Directed by Mike Mills




      In 1979, Dorothea Fields (Annette Bening) lives with teenage son, Jamie (Lucas Jade Zumann), in a dilapidated house in Santa Barbara, California. William (Billy Crudup), the carpenter, is the only man other around ever since her divorce. Unable to persuade her son to bond with William and not knowing what to do about it all on her own, she asks Jamie's friend, Julie (Elle Fanning), and Abbie (Greta Gerwig), a photographer renting a room in the house, to help guide Jamie onto the right path in life.

      There have been many films throughout history about dysfunctional families. Some of them reach the heights of The 400 Blows, Boyhood, Ordinary People and American Beauty while others reach the lows of painfully schmaltzy films like The Family Stone. 20th Century Women falls somewhere in the mediocre middle. The screenplay by writer/director Mike Mills avoids schmaltz, but it feels simultaneously overstuffed and undercooked with a lazy, dishonest third act. Occasionally, there's some witty dialogue and comic relief to be found, but this is much more of a serious drama than a comedy. Is the love triangle between William, Dorothea and Abbie really necessary, though? It adds some welcome dark elements to the narrative, but it also feels creepy and poorly resolved by the end. The sequences with the car driving down the highway look visually trippy, but come across as distracting and pretentious while taking away from the film's realism.

      Each character is flawed which makes him or her all the more interesting, especially Dorothea who behaves like a narcissist more often than not. Her relationship with Jamie falls apart once she tries to get Julie and Abbie do her job of parenting him for her. They have problems of their own that they're dealing with respectively, so they're not exactly be the best role models for him. While it's nice to see some richly-drawn characters with arcs in a film, unfortunately, Dorothea's character arc is not quite believable because it's too rushed, oversimplified and contrived.

      Do you remember the symbolism of the plate that Beth broke into two pieces in Ordinary People? Both Beth and Dorothea are the kind of people who think that they can just glue the plate back together and everything will be fine once again when it really won't because they're both narcissists who, like most narcissists, aren't aware of their own narcissism. Unlike Ordinary People, though, 20th Century Women has a third act that's rather pat and naively optimistic/hopeful. It's as though Mills decided to cop out by playing it safely and became too scared to dig deeper into the darker areas of Dorothea's dysfunctional family life.

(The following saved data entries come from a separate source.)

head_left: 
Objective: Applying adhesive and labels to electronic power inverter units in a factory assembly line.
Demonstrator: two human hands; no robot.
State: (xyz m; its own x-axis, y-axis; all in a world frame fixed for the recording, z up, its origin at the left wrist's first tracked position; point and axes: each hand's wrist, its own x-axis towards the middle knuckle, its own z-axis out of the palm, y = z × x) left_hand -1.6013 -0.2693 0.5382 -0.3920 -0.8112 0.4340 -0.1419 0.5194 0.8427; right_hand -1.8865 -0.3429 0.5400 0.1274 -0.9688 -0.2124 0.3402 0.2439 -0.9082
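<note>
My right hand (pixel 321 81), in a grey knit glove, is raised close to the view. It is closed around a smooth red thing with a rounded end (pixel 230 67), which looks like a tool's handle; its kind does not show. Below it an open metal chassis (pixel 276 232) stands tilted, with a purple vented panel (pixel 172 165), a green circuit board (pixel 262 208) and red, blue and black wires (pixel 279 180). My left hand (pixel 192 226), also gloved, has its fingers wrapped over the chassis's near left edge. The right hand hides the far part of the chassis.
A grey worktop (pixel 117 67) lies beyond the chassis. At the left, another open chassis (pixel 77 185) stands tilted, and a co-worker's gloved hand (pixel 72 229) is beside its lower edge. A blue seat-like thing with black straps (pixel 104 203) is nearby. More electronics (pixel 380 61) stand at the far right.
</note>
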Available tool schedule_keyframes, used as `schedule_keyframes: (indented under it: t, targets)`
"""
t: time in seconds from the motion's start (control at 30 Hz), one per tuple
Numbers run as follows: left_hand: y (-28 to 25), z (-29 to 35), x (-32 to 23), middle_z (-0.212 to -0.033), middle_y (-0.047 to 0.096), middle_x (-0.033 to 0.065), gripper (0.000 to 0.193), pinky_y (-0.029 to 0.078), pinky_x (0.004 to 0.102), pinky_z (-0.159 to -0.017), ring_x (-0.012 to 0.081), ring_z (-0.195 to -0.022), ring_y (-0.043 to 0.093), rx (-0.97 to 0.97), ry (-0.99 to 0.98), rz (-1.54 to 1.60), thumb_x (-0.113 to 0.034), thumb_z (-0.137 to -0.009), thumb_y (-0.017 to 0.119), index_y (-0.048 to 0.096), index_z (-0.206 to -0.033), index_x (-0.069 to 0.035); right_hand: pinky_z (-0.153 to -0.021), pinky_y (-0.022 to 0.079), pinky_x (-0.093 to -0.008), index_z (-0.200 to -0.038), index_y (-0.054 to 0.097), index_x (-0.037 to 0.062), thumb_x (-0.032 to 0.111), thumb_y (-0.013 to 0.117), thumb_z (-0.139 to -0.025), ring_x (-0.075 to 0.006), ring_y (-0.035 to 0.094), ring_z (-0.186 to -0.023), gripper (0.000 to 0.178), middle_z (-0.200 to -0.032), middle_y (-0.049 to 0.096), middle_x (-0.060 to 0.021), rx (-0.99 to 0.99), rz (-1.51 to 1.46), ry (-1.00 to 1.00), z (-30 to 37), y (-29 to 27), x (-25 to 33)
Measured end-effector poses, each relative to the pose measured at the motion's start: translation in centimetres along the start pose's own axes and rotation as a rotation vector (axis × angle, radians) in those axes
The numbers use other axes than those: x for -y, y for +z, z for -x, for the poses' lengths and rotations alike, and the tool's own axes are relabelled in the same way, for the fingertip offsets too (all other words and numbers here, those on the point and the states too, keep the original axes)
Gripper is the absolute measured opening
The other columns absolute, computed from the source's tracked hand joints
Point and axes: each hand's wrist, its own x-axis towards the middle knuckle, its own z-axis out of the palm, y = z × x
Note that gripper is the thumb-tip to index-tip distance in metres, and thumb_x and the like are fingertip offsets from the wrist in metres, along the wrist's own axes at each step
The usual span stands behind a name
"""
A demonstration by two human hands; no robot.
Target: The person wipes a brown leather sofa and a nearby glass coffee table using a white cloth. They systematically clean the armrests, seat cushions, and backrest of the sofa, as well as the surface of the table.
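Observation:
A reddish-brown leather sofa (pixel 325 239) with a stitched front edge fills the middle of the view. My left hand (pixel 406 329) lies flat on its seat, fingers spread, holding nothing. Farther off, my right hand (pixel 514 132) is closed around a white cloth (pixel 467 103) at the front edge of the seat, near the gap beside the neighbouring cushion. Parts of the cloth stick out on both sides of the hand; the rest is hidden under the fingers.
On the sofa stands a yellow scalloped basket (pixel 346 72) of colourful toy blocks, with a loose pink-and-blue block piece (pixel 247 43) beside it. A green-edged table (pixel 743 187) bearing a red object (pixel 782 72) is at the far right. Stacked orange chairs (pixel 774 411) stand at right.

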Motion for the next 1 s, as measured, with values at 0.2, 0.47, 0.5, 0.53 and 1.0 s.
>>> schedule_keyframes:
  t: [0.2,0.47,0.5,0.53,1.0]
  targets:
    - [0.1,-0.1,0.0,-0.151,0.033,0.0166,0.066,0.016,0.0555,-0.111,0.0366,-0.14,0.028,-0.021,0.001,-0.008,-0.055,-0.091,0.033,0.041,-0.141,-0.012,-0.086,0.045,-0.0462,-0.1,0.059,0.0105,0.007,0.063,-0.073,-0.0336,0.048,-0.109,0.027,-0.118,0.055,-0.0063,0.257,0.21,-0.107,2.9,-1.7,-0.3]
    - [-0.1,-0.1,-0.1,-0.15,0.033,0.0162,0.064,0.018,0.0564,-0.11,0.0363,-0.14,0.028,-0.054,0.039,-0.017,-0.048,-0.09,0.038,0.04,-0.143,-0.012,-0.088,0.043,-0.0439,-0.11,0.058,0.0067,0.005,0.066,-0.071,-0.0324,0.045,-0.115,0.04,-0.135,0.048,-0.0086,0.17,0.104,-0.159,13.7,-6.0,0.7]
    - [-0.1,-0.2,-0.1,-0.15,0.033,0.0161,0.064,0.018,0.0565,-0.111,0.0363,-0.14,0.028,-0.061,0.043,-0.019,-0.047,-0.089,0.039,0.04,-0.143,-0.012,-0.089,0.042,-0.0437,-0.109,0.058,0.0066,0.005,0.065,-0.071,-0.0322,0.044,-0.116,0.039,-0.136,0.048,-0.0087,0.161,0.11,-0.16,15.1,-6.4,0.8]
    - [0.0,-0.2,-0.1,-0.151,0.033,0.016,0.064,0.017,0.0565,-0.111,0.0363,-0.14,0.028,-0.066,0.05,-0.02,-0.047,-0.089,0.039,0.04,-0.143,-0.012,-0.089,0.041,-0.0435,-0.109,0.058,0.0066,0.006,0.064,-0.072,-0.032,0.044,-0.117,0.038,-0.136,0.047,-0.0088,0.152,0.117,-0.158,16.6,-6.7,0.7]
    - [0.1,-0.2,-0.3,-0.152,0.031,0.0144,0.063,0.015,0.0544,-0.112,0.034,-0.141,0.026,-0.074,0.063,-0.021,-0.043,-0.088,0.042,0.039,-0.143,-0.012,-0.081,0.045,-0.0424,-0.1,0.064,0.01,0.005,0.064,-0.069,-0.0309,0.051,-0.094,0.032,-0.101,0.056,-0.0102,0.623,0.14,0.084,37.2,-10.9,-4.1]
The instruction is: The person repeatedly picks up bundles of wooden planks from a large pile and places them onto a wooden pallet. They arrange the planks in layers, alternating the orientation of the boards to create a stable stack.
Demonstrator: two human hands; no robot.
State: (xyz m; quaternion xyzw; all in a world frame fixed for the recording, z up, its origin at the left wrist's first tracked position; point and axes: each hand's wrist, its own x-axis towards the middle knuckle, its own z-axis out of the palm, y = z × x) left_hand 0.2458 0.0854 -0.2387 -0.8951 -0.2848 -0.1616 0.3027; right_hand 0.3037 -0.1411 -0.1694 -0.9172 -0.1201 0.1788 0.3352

      Annette Bening, 20th Century Women's heart and soul, gives a tour de force, mesmerizing, note-perfect performance. She's so great in her role as Dorothea that you forget that you're watching Annette Bening. In other words, she manages to find the emotional core of her character which is why she deserves an Academy Award for Best Actress. Mike Mills has her radiant performance to thank for saving 20th Century Women from being inert and completely forgettable.

Number of times I checked my watch: 2
Released by A24 Films.
Opens at AMC/Loews Lincoln Square and Angelika Film Center.